Raw data and R scripts

Ammonia (NH3) pollution generated by animal manure represents a focal topic for the current livestock system, especially in the context of pig production. Standardized methods for measuring NH3 concentration in animal slurry are needed to assess whether the different strategies applied at animal level (i.e. low-protein diets, additives) can reduce NH3 pollution. Therefore, the aim of this study was to provide a standardized procedure and test the repeatability in measuring NH3 concentration in pig slurry samples using an in vitro method based on a dynamic chamber system. Five slurry mixes of 348 g each were prepared starting from feces and urine samples of a single pig. Every mix was composed of 87 g of feces, 87 g of urine and 174 g of water. For each mix three replicates of 100 g were realized, obtaining fifteen slurry replicates coming from five different mixes. Then, the fifteen replicates were transferred in jars and placed in a water bath (21oC) and a constant flow of synthetic air (2.8 L/min) was injected through them.
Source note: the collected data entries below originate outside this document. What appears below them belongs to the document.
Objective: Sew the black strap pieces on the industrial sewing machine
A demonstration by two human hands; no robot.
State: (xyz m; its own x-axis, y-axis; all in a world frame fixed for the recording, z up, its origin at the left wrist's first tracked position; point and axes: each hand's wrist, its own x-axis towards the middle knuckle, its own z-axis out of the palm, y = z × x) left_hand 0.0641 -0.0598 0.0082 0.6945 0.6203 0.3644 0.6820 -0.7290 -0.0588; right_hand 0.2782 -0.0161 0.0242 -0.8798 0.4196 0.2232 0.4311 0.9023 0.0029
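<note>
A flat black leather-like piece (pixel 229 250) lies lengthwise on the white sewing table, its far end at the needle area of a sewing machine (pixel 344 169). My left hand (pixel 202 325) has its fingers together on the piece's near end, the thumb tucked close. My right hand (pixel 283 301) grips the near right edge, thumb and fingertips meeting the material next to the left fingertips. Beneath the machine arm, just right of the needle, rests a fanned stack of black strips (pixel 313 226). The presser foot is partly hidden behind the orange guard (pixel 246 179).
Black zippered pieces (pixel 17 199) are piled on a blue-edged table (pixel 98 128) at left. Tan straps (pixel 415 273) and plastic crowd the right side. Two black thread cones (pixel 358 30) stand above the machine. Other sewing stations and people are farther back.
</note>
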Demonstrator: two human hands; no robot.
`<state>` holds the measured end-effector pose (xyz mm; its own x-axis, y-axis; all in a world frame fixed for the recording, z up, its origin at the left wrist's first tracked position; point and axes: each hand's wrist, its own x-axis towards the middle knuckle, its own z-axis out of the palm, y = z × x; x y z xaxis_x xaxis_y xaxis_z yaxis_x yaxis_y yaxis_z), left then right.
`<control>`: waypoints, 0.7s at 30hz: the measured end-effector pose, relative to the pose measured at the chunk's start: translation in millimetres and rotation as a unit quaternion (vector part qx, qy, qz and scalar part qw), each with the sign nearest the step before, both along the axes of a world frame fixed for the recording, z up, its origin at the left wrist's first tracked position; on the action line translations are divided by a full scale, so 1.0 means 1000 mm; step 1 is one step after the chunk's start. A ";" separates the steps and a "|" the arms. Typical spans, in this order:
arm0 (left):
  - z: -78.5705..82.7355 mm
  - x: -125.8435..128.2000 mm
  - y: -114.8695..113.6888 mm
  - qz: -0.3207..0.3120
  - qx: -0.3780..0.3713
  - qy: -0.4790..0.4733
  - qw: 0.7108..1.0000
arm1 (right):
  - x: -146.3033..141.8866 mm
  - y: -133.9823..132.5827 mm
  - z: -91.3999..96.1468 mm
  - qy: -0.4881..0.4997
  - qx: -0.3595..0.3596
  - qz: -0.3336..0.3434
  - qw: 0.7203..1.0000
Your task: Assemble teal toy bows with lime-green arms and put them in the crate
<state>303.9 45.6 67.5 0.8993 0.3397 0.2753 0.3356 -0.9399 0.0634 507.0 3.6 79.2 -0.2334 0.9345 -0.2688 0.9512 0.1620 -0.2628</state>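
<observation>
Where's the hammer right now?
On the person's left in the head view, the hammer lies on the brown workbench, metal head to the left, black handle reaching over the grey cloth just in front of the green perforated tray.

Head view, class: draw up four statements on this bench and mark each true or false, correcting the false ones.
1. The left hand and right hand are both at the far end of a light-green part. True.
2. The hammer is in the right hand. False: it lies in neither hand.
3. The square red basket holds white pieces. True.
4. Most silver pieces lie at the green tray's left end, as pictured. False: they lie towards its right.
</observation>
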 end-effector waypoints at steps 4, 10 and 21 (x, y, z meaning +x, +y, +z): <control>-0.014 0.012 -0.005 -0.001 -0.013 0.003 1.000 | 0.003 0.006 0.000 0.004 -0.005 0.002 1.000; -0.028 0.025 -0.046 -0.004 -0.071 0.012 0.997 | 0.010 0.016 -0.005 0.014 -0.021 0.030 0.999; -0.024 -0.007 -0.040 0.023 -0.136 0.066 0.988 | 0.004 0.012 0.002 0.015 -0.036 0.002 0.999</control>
At the same time, the samples were connected to a cavity ring-down spectrometer (CRDS, model G2103, Picarro Inc., Santa Clara, CA, USA) which, combined with a multichannel sampler (model A0311-s1, Picarro Inc., Santa Clara, CA, USA), was able to measure for seven days the NH3 concentration (ppb) of the outgoing air flow from the slurry samples. Every sample was measured cyclically for 15 min, with a 10 min-interval between two different samples over the 168 h of measurements. For statistical analysis (R, v. 4.4.1), only the NH3 concentration of the last minute out of the fifteen was considered, and data were interpolated on hourly basis, obtaining one NH3 concentration value per hour. To test the repeatability of the method, coefficients of variation (CVs) of area under the curve for NH3 concentration (AUC NH33, ppb x hour), NH3 concentration peak value (PV NH3, ppb) and time to reach the peak (TTP, hours) were calculated between pairs of replicates of the same mix and between pairs of mixes. For the mixes all the CVs calculated showed a variation lower than 10%. For the replicates only the CV related to the TTP registered a value higher than 10% for four pairs of replicates. In conclusion, the dynamic chamber system proposed in this paper represents a time-saving method with a good repeatability for measuring in vitro NH3 concentration in pig slurry samples.